Data Challenge Winners: Q&A with MG Ferreira and Tien-Dung LE
A conversation with the First Place winners of the Radiant Earth Spot the Crop XL Data Challenge.
We recently announced the Radiant Earth Spot the Crop Data Challenge winners to predict crop types in Western Cape, South Africa using satellite image time-series. The competition was organized in two parallel tracks: In track 1, participants used time-series of Sentinel-2 multispectral data as input to their model; In track 2, both Sentinel-2 and Sentinel-1 (radar) data were required as input.
Hosted on Zindi, we organized the competition in partnership with the Western Cape Department of Agriculture in South Africa, and with support from the convening sponsor GIZ FAIR Forward program, the platinum sponsor Computer Vision for Global Challenges (CV4GC), and the gold sponsor, Descartes Labs.
Eight hundred thirty-one participants competed to build machine learning models that identify crop type classes across both tracks. Radiant Earth generated the training data based on ground reference data collected and provided by the Western Cape Department of Agriculture.
In this Q&A, we sat down with MG Ferreira from South Africa and Tien-Dung LE from Belgium to talk about their journey to becoming data scientists and their approach to tackling the problem. MG and Tien-Dung won the Spot the Crop XL Data Challenge winners that used Sentinel-1 radar and Sentinel-2 multispectral data as input to the model.
For our conversation with the Spot the Crop Data Challenge winner that used only Sentinel-2 as input, click here.
Congratulations on winning the Radiant Earth Spot the Crop XL Data Competition. What inspired you to get involved in this field? How did you become interested in machine learning? Tell us about your machine learning journey.
MG: I trained as an econometrician but loved its technical aspects more. When I entered the labour market, derivative instruments and risk management became huge, allowing me to pursue a more technical career. I subsequently changed my course to mathematics. Along this path, I started using neural networks to construct automated trading models. This really was in desperation, as all the other techniques I tried failed to trade profitably. I am still fascinated by the field and started competing in order to stay abreast of the latest developments.
Where did you learn about the Spot the Crop XL Data Competition, and what made you decide to participate?
I learned about Zindi at Nvidia’s GTC conference in April 2021 and immediately competed in challenges. There, I met Tien-Dung, who I believe to be one of the best in the world. After competing against him, I jokingly told him to select one of the two Radiant Earth competitions so that I could stand a chance in the other one. He then invited me to form a team, and I grabbed this opportunity with both hands.

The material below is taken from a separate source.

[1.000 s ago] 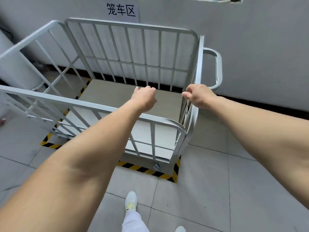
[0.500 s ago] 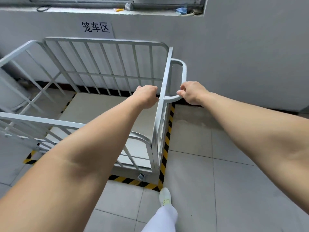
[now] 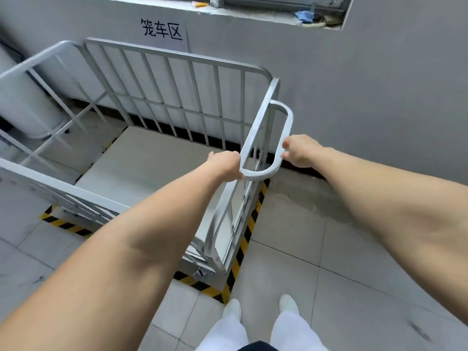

Your winning algorithm outperformed 960 solutions submitted by 322 participants from 57 countries. How did you approach the problem, and what do you think set you apart?
I think Tien-Dung’s experience helped us gain an edge. From my side, I tested numerous ideas, and funny enough, the simpler ideas often worked better, so we were very careful not to overfit. Something else that set us apart is that we started working on the solution immediately and finished our model very early in the competition. So we were done by the time the others started competing seriously. In the end, with such a playing field, there is no winning recipe, and I am grateful that we managed to get first prize.
Were you familiar with using machine learning on satellite imagery before this competition? How does this differ from common problems in computer vision?
I have competed in similar competitions, and image quality is often a problem. Another difference here is the multiple channels in an image. This makes it more of a challenge as you first have to tweak any boilerplate code you find on the Internet to deal with the multiple channels.
What unexpected insights into the data have you discovered?
A satellite photo is taken every few days, and as is, it is simply too granular to model. So you need to find the best way to aggregate. Is it, for example, better to use the average of all images in a week or a month? Is it better to use the average or the median of each channel? These questions present quite a challenge. Without going into the details, it was surprising that the simpler approaches often worked better.
Any challenges you would like to share?
When you work with satellite images, you need to be able to handle a lot of data. The data sets are huge and you must be comfortable managing them and writing efficient code to traverse such a data set quickly.
Machine learning is a fast-growing field. How do you stay up-to-date with the latest technological developments?
MG: The Internet allows you to access material at the click of a button that in earlier days would require weeks of library time to dig out. To prevent this from being just academic, I compete actively on platforms such as Zindi and Kaggle to gain practical implementation experience.
Any words of advice for beginner data scientists who would like to participate in data competitions?
MG: I would certainly encourage you to compete. The benefit is that you gain invaluable practical experience and the competitive environment forces you to use the best techniques. At the same time, the score does not mean much and, while you should play to win, realise that the benefit is the journey and not the destination. However, it would help if you were careful as it is easy to be exploited. Read the rules carefully before you sign up. Whenever the rules change midway through a competition, reevaluate your involvement and ensure there is a legitimate reason for the change.